It's character remains hidden inside...
This montage was made from Images of posters inside Sydney Hih when it was open to the public during the last week in August, 2009. Neil Gasparka prepared several rooms in Sydney Hih as an information center and museum of the Park East public art exhibit, which was funded by the Milwaukee Arts Board and arts group IN:SITE. I'm happy that I had the opportunity to take interior photos of this Milwaukee landmark.
The original building was the first brick commercial building in Milwaukee, built in 1876 by a pioneering surgeon, Nicholas Senn.
In 1971, the Cream City brick building was purchased by Sydney Eisenberg and painted its (locally) famous multi-colored patchwork. But Sydney Hih’s real value is not in its architecture — it’s in the fantastic cultural scene that lasted for decades.

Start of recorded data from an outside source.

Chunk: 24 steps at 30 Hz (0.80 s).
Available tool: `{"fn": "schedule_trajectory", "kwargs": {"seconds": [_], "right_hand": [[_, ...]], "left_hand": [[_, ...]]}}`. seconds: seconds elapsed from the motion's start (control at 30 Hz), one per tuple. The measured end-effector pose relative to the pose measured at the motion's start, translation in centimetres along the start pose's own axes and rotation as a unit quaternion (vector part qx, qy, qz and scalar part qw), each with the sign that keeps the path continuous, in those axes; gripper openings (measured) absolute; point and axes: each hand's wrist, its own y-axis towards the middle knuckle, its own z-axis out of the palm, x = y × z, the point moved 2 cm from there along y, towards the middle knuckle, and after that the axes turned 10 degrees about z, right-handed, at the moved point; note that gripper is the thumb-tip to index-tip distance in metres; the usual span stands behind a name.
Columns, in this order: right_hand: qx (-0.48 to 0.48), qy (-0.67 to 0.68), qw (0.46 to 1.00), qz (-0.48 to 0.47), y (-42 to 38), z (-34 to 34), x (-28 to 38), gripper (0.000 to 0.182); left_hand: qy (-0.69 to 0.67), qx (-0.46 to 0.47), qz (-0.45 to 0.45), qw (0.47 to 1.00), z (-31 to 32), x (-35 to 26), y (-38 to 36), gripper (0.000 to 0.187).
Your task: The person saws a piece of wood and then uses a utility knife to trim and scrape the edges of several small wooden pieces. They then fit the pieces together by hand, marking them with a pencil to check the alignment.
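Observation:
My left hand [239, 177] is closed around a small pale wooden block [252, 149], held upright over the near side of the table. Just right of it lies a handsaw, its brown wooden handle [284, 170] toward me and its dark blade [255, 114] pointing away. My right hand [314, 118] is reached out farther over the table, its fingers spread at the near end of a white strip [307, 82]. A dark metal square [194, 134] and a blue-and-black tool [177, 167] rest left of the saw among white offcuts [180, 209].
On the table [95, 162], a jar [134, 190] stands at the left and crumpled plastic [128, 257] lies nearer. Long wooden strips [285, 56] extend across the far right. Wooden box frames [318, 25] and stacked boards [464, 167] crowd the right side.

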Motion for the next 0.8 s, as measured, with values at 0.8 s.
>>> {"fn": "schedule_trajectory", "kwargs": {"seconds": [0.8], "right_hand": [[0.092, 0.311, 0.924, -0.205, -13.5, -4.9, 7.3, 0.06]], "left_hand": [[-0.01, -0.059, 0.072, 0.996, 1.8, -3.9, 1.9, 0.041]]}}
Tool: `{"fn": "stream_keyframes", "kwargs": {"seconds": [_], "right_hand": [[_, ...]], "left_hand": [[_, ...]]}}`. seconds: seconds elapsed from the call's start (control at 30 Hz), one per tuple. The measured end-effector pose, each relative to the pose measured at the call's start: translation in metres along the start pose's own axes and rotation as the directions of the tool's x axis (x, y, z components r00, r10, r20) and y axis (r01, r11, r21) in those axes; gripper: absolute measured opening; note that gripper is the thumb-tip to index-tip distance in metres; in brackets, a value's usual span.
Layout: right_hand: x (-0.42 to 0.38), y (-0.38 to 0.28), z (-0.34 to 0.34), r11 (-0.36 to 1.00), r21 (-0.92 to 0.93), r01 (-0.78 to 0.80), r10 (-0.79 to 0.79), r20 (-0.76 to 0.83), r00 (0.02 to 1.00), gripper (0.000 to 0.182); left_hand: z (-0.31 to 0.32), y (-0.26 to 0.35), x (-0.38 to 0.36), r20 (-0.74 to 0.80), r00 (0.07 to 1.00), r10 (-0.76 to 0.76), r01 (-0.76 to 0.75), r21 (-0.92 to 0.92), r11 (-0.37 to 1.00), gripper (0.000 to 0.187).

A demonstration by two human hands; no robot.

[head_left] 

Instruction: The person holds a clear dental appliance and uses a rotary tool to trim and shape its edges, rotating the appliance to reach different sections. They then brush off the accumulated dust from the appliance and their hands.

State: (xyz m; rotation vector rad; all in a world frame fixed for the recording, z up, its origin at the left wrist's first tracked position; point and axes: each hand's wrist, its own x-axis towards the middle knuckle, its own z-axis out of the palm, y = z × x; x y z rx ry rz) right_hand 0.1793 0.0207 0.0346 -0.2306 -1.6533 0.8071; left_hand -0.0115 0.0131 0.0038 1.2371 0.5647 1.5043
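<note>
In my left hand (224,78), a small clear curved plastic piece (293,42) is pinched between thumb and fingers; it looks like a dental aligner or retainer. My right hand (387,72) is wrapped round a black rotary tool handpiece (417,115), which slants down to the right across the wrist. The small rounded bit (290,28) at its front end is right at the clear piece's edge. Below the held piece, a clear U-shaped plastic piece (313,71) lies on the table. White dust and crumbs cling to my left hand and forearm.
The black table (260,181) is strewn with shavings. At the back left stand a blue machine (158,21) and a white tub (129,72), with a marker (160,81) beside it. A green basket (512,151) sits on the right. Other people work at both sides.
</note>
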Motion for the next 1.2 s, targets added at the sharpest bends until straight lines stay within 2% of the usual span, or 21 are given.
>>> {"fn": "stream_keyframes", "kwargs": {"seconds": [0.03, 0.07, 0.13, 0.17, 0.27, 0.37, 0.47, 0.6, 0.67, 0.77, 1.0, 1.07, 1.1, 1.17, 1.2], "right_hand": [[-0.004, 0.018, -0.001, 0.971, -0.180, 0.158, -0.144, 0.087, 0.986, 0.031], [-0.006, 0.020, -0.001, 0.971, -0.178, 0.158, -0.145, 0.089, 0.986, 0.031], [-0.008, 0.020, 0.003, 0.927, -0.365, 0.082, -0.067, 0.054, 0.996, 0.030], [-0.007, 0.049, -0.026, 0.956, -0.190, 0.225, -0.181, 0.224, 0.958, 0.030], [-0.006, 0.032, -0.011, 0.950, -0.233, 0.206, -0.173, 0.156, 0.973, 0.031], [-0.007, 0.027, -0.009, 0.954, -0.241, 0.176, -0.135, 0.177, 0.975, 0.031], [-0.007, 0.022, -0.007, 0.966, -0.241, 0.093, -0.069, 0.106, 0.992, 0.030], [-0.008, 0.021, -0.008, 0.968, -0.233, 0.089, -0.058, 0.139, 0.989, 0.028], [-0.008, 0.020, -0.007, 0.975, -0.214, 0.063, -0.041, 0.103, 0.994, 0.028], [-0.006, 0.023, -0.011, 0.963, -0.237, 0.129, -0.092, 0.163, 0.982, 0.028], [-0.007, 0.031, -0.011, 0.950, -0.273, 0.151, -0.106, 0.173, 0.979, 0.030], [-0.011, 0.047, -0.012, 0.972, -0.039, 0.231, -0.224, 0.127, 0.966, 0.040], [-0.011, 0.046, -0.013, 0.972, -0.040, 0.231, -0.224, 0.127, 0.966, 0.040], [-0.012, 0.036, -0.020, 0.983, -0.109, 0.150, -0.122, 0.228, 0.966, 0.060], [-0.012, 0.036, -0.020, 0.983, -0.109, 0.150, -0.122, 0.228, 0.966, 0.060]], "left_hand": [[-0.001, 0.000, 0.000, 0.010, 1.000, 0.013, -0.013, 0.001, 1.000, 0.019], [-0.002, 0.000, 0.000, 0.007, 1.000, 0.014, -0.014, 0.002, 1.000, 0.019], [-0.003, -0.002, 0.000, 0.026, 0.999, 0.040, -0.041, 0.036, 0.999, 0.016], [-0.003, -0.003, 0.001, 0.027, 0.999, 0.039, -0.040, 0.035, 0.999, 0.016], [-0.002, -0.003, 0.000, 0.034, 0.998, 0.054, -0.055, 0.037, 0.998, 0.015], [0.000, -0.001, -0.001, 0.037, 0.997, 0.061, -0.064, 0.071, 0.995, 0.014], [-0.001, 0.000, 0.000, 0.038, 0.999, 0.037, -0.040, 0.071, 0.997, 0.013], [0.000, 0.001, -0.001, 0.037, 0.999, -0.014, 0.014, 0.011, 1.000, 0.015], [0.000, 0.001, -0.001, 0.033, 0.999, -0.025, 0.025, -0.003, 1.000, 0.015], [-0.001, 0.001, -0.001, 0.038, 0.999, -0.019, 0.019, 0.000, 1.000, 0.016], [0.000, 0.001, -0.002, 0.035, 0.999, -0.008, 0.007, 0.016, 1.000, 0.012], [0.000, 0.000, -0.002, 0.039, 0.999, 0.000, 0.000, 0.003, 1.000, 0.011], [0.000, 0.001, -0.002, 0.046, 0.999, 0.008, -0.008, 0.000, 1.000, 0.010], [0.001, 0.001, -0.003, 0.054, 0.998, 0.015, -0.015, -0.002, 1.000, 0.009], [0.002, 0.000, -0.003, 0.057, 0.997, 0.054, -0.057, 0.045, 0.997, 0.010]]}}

It’s a place of legend for local artists and musicians, many of whom lived in makeshift apartments and shared bathrooms to get by. Nirvana, Soundgarden and The Smashing Pumpkins played the Unicorn before hitting it big. Theatre X had some of its earliest rehearsals in the building. Artists like Prophet Blackmon made and sold his art there, too.
(Information from JS Online articles by Mary Louise Schumacher.)
At this time, Sydney Hih still stands and the Palomar is no more. Across the street, the planned 30 floor Moderne is working out a deal with the City of Milwaukee to complete its financing. Sydney Hih remains empty, void of any sustainable infrastructure - an enigma in the Park East Corridor.